Vorteile antizyklischer Investments „Aktueller Gegenwind macht Aktienhausse nicht den Garaus“
Wie ist Ihr Ausblick für internationale Aktien?
Steve Watson: Viele Beobachter sprechen über das Ende der Aktienhausse. Der neunjährige Aufschwung gerate in Gefahr – durch hohe Bewertungen, steigende Zinsen und weltpolitische Unsicherheiten, sagen sie. Manche schlagen sogar vor, die Barmittelquote zu erhöhen. Andere empfehlen, Wachstumswerte zu verkaufen und stattdessen auf sichere Häfen zu setzen. Ich sehe das anders. Natürlich sind die Bewertungen amerikanischer Aktien gestiegen, aber viele Märkte sind noch immer attraktiv bewertet. Beispielsweise versprechen Emerging-Market-Aktien höhere Langfristerträge als der Standard & Poor’s 500 Index, einfach nur weil sie zurzeit recht günstig sind.

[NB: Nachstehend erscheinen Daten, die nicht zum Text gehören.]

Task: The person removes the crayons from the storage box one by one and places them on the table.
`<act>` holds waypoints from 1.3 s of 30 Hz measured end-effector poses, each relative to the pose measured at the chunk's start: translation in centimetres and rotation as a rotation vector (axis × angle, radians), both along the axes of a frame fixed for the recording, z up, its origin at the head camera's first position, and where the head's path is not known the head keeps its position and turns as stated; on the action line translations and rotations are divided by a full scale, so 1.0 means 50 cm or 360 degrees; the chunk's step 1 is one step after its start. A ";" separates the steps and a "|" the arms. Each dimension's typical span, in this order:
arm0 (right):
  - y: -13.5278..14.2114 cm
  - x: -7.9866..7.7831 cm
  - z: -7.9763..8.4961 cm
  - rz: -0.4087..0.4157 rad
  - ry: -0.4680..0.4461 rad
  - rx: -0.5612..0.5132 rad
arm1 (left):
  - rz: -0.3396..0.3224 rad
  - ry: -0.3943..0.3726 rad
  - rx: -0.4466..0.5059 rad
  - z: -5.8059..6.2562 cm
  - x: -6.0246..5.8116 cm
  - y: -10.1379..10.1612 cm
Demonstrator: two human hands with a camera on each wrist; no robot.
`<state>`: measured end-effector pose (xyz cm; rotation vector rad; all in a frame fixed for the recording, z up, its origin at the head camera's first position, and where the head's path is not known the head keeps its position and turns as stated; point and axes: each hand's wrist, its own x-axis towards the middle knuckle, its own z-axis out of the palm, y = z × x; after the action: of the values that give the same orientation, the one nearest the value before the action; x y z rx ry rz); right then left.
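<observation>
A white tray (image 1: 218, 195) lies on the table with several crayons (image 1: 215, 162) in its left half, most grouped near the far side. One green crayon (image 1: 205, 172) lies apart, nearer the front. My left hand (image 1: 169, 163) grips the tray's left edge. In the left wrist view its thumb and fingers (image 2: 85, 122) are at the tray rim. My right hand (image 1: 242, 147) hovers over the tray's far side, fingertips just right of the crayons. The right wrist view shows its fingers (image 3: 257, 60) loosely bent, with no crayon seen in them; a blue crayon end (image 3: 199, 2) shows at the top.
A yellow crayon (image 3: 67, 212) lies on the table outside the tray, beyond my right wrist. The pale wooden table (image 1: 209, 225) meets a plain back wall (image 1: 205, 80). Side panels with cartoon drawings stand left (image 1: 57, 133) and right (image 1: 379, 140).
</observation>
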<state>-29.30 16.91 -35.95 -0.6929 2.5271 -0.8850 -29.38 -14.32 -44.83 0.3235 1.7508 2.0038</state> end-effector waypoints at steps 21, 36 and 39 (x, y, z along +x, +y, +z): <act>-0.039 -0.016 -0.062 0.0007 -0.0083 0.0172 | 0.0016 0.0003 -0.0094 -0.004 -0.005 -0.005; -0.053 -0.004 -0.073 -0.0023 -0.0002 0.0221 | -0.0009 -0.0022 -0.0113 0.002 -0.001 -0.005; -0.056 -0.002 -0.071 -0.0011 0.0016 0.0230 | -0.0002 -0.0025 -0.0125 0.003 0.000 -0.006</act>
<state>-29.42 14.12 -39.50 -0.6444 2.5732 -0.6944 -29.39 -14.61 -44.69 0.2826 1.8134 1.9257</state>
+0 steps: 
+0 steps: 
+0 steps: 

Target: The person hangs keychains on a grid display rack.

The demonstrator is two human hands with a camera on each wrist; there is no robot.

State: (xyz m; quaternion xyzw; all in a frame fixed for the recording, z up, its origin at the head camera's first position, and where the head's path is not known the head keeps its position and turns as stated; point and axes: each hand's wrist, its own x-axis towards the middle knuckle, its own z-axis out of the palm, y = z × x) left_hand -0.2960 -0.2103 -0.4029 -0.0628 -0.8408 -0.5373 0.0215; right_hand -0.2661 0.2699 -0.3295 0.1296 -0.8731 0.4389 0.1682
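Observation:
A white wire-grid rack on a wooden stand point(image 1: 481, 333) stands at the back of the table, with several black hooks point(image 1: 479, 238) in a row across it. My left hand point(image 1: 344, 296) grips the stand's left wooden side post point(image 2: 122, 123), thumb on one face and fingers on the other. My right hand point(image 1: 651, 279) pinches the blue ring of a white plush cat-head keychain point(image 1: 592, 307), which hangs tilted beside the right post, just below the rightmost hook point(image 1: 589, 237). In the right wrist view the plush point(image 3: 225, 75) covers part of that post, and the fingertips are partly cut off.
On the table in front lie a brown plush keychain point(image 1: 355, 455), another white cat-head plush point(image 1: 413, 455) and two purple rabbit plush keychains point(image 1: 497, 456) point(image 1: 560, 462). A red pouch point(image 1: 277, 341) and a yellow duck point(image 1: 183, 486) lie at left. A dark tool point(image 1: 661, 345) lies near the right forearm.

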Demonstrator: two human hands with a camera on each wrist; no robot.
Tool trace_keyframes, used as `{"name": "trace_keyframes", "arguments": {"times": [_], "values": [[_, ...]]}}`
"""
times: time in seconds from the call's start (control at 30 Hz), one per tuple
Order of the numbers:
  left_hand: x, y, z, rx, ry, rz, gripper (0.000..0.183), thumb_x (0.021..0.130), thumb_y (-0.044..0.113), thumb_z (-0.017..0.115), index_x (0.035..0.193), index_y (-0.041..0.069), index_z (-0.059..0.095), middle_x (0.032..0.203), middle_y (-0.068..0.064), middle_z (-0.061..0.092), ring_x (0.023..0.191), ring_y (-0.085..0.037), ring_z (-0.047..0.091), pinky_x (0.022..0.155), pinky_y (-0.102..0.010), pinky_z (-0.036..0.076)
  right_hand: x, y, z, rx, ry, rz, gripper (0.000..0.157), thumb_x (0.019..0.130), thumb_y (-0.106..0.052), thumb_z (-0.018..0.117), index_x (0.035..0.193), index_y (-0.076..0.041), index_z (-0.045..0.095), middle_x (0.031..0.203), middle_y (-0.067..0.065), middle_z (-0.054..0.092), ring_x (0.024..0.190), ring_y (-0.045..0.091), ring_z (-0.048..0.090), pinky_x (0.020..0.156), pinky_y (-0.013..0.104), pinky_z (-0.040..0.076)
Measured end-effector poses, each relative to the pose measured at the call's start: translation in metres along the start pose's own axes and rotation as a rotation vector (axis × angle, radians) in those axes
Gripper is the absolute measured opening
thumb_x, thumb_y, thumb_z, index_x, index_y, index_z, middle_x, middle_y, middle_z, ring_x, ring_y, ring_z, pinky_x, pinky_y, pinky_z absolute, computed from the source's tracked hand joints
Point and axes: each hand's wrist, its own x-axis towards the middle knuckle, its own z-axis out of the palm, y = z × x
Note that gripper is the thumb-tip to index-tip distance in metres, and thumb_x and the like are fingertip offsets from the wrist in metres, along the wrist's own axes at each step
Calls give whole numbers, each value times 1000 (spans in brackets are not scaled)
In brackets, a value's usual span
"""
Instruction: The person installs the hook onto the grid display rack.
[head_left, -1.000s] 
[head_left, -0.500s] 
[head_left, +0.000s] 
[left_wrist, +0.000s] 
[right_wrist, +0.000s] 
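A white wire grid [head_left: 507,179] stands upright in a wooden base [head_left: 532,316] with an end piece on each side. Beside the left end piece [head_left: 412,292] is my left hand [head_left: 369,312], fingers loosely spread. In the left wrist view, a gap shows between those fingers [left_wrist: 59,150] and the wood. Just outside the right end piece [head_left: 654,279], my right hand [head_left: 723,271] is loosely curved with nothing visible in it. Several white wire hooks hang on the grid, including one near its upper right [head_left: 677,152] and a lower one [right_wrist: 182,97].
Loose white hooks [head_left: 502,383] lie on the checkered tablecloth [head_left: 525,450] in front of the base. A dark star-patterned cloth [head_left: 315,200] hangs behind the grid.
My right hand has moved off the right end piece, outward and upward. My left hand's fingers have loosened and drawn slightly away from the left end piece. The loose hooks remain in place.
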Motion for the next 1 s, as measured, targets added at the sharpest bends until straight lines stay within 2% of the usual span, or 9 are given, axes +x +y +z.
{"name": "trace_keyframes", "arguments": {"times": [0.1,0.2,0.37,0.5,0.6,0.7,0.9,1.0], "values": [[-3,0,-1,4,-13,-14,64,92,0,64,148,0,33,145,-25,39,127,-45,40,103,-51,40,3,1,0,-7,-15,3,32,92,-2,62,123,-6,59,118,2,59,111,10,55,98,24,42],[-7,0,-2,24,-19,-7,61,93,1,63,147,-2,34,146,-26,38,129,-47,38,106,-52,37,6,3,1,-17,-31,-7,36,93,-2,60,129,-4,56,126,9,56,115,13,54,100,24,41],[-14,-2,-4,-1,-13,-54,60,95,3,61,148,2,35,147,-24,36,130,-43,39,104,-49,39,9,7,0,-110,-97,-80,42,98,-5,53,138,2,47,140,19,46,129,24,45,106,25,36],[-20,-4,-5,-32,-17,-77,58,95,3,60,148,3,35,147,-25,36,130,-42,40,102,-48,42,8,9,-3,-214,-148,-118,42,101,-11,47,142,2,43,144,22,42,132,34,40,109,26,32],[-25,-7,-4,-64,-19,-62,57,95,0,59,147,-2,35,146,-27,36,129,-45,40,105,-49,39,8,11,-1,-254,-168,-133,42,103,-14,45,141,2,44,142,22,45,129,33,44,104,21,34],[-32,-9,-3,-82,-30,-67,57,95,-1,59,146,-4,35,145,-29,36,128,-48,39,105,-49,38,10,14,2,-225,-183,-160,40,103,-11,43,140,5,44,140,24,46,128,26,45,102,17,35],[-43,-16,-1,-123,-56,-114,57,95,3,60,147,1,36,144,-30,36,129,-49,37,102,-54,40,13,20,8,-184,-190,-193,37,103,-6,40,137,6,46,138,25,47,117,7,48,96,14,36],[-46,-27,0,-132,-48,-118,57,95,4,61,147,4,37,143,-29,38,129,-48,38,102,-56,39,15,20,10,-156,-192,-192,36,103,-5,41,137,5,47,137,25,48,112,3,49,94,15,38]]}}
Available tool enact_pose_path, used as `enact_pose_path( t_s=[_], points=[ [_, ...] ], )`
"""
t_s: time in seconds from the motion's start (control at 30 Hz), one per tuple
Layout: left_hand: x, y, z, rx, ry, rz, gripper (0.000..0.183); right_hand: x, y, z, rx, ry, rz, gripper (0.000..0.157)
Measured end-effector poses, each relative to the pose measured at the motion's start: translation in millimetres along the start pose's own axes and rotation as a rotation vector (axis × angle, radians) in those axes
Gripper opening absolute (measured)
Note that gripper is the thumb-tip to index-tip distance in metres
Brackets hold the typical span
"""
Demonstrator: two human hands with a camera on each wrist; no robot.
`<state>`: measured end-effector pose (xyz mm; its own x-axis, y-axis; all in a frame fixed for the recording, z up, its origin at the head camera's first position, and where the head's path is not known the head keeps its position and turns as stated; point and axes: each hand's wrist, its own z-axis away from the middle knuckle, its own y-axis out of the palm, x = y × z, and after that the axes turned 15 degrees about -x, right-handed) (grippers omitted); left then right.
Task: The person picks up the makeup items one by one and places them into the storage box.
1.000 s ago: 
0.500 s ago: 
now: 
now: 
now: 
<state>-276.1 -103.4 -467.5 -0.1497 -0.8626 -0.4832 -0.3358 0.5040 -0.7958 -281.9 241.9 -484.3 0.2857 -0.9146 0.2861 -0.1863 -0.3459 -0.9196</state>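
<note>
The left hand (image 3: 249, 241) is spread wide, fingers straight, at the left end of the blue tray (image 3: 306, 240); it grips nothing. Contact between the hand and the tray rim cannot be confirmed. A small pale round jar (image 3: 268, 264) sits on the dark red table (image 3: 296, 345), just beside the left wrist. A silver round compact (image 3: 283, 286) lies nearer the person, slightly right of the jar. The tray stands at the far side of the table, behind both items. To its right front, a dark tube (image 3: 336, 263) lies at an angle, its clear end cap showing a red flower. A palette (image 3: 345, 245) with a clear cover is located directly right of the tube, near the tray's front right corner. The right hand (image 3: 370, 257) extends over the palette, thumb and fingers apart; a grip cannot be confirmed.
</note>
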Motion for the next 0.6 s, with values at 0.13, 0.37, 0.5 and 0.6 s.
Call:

Ja es stimmt. Wir sind vermutlich in der Endphase der recht synchronen und stabilen Weltkonjunktur, und doch könnte der Aufschwung noch einige Zeit weitergehen. Viele Unternehmen sind nicht organisch gewachsen, sondern haben Kapital gehortet oder es für Aktienrückkäufe, Fusionen und Übernahmen genutzt. Erst in den letzten ein oder zwei Jahren haben sie wieder begonnen, eigene Kapazitäten aufzubauen. Ich glaube, dass das Wachstum noch einige Zeit anhalten kann. Deshalb bin ich voll investiert und halte nur wenig Kasse.
Aber gibt es denn keinen Gegenwind für die Aktienmärkte?
Watson: Verstehen Sie mich nicht falsch. Natürlich gibt es überall Herausforderungen. Sie gibt es immer. Es drohen Handelskonflikte, insbesondere zwischen den USA und China; das Ideal des Freihandels wird in Frage gestellt. Die anhaltende Volatilität der Aktienmärkte spiegelt diese Unsicherheit wider. Ein ausgewachsener Handelskrieg wäre für Aktien eine Herausforderung. Aber vielleicht traue ich den Regierungen mehr als andere Kollegen zu, ihre Differenzen zu lösen.
Man sollte auch nicht vergessen, dass es bei den Handelskonflikten meist um Güter geht. Der grenzüberschreitende Daten- und Kapitalfluss wächst hingegen enorm. Dies dürfte das Weltwirtschaftswachstum weiter sehr voranbringen. Viele der stabilen internationalen Unternehmen im New-Perspective-Portfolio, etwa Alphabet, Microsoft und JPMorgan Chase, profitieren von diesen Daten- und Kapitalströmen und könnten sich daher als krisenfest erweisen.
Und so richtig es ist, dass die Zinsen steigen: Die Geschichte lehrt uns, dass höhere Zinsen nicht unbedingt schlecht für Aktien sein müssen – es sei denn, sie steigen zu schnell. Ich glaube, dass die Inflation noch einige Zeit niedrig bleiben wird. Die Notenbanken dürften die Leitzinsen daher nur maßvoll anheben.
Alles in allem gibt es also durchaus Dinge, die schieflaufen können. Aber ich glaube nicht, dass sie der Aktienhausse den Garaus machen. Wie heißt die alte Börsenweisheit? ‚Die Hausse wächst in der Skepsis‘. Ich bin vorsichtig optimistisch, dass die Aktienkurse in den nächsten Jahren weiter steigen. Als einzelwertorientierter Investor setze ich auf ausgewählte Unternehmen, und als bewertungsorientierter Antizykliker meide ich Unternehmen, für die man meiner Ansicht nach zu optimistisch ist. Stattdessen interessieren mich Firmen, die aufgrund von übertriebenem Pessimismus unterbewertet sind.